-- WHAT THIS TASK INVOLVES --
Would you restate the full listing word for word and omit its pictures?

-- RAW DATA --

• • • • • • •

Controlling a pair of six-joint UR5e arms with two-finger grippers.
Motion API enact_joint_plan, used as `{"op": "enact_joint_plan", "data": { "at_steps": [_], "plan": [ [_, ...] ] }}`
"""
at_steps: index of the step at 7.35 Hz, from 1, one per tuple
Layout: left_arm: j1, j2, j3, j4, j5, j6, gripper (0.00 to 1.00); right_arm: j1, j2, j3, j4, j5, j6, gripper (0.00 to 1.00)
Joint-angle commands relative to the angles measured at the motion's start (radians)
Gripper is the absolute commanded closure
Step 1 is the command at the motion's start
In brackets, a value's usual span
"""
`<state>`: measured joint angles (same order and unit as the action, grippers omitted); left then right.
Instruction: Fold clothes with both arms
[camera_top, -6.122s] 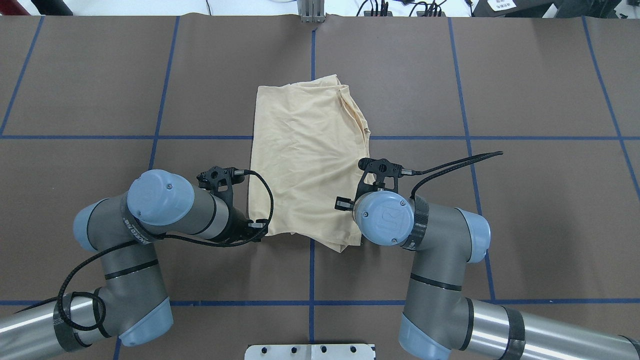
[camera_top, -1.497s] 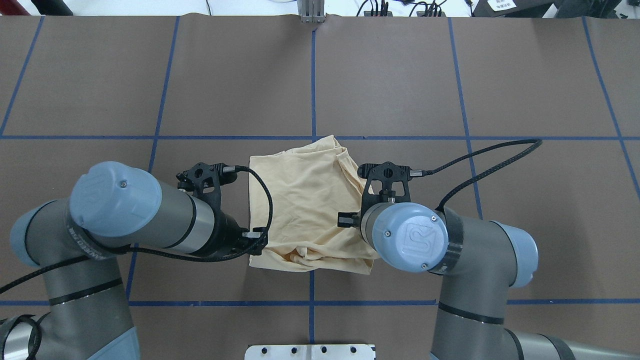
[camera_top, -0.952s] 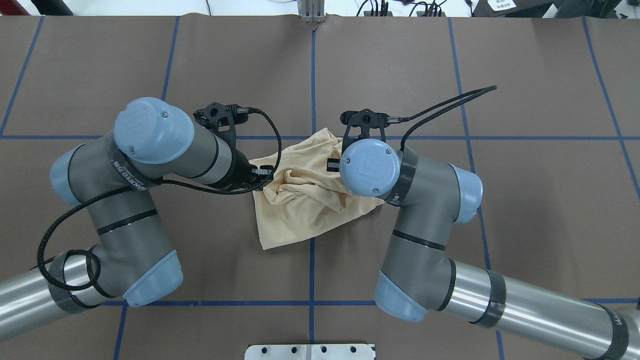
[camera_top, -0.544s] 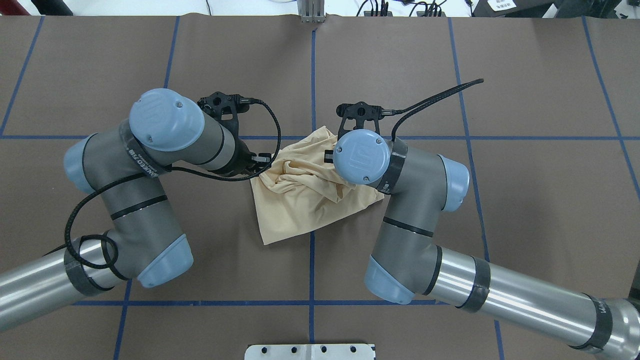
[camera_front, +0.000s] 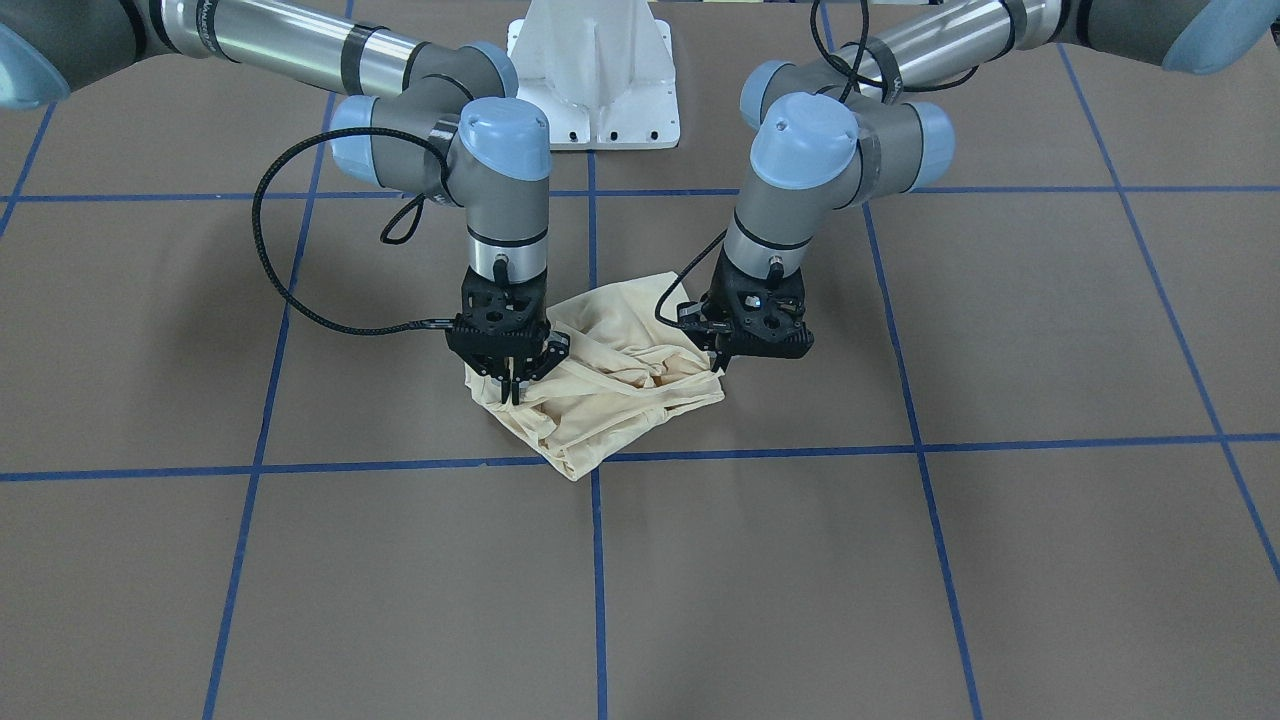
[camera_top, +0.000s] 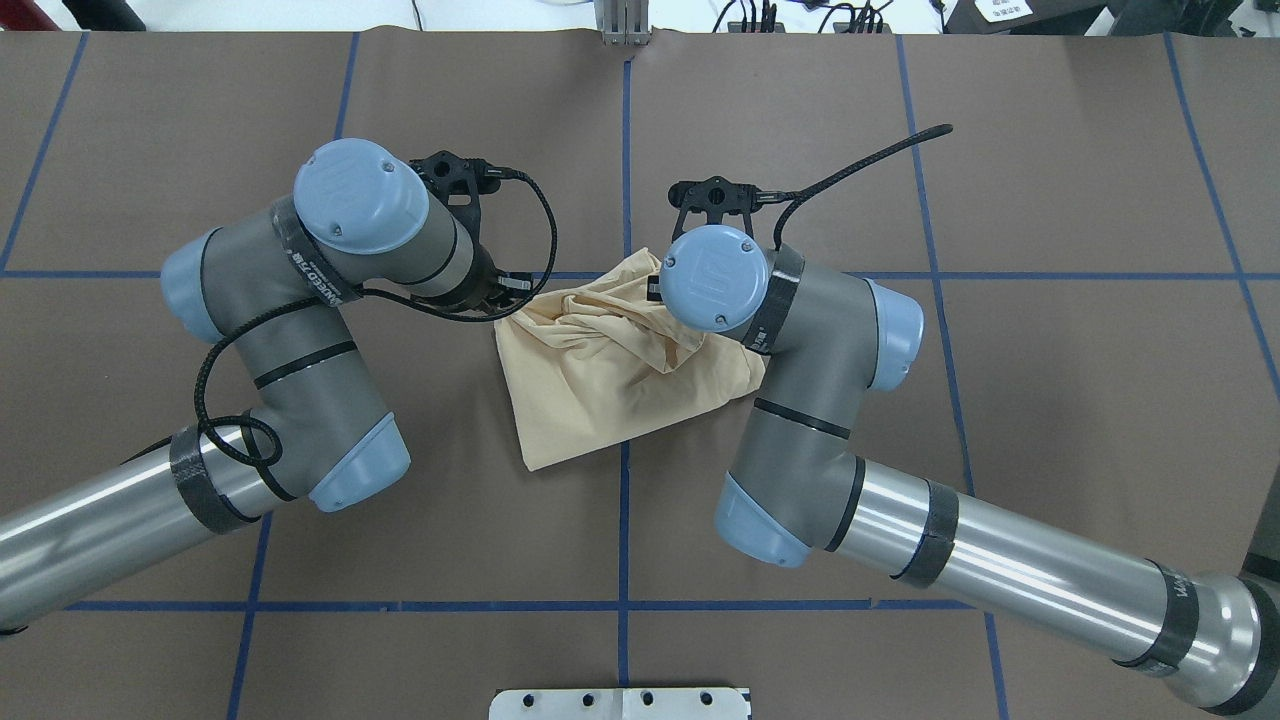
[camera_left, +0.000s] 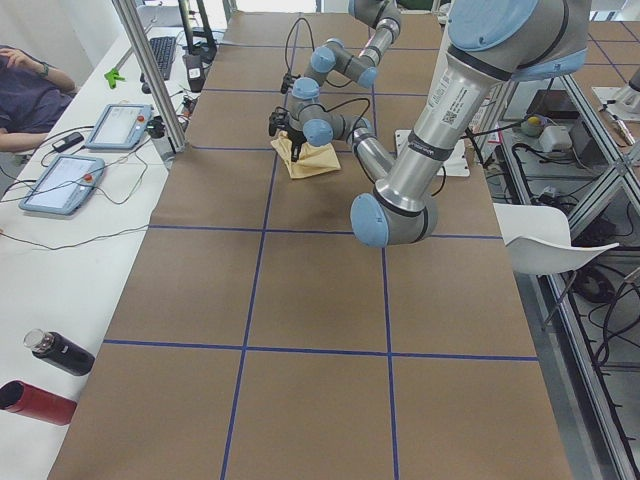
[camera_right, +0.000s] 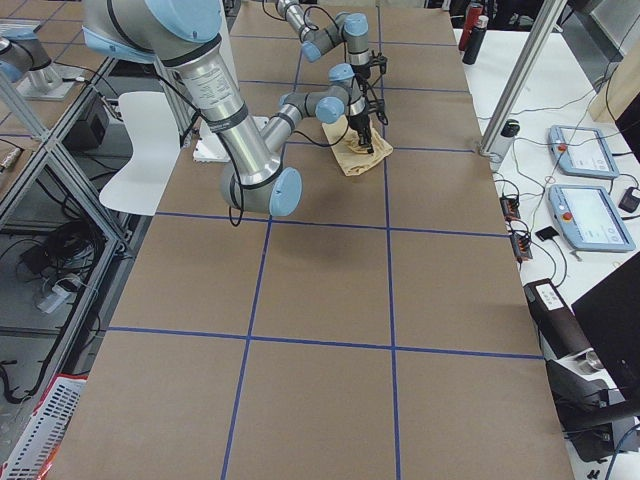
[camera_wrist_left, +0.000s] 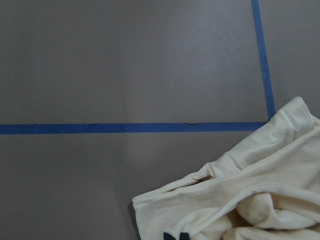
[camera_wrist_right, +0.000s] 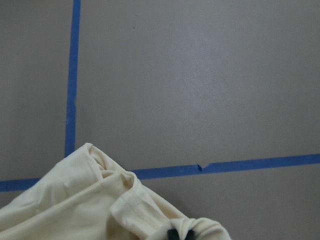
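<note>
Cream knit, thin and limp. Left gripper (camera_front: 718, 362) is clamped on a shirt edge, right at the blue tape line (camera_top: 1050, 275). A second and a half ago it sat well back on the robot's side of that line.

Shirt (camera_top: 590, 390) lies just on the robot's side of the line, far edge touching it. It is now roughly half as long, its near hem carried forward over the rest. Top layer is rumpled; the bottom layer is skewed, one corner pointing away from the line.

Right gripper (camera_front: 513, 388) is likewise pinched on cloth at the line, having travelled forward in step.

Reading: cross fold made, hem about at its landing place. Release seems due; smoothing probably needed.
</note>
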<state>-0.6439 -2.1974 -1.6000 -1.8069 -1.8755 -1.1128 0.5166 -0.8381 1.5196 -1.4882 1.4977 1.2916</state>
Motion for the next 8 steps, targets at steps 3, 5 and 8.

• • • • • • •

-- RESULT --
Controlling a pair of six-joint UR5e arms with two-finger grippers.
Motion API enact_joint_plan, used as `{"op": "enact_joint_plan", "data": { "at_steps": [_], "plan": [ [_, ...] ] }}`
"""
at_steps: index of the step at 7.35 Hz, from 1, one per tuple
Layout: left_arm: j1, j2, j3, j4, j5, j6, gripper (0.00 to 1.00); right_arm: j1, j2, j3, j4, j5, j6, gripper (0.00 to 1.00)
Joint-angle commands relative to the angles measured at the motion's start (radians)
Gripper is the absolute commanded closure
Step 1 is the command at the motion's start
In brackets, a value's usual span
"""
`<state>`: measured joint angles (same order and unit as the action, grippers omitted); left then right.
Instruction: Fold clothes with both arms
[camera_top, -6.122s] 
[camera_top, -1.497s] 
[camera_top, -0.952s] 
[camera_top, -0.544s] 
[camera_front, +0.000s] 
[camera_top, +0.000s] 
[camera_left, +0.000s] 
[camera_right, +0.000s] 
[camera_wrist_left, +0.000s] 
[camera_wrist_right, +0.000s] 
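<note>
Cream knit, thin and limp. Left gripper (camera_front: 718, 362) is clamped on a shirt edge, right at the blue tape line (camera_top: 1050, 275). A second and a half ago it sat well back on the robot's side of that line.

Shirt (camera_top: 590, 390) lies just on the robot's side of the line, far edge touching it. It is now roughly half as long, its near hem carried forward over the rest. Top layer is rumpled; the bottom layer is skewed, one corner pointing away from the line.

Right gripper (camera_front: 513, 388) is likewise pinched on cloth at the line, having travelled forward in step.

Reading: cross fold made, hem about at its landing place. Release seems due; smoothing probably needed.
</note>
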<state>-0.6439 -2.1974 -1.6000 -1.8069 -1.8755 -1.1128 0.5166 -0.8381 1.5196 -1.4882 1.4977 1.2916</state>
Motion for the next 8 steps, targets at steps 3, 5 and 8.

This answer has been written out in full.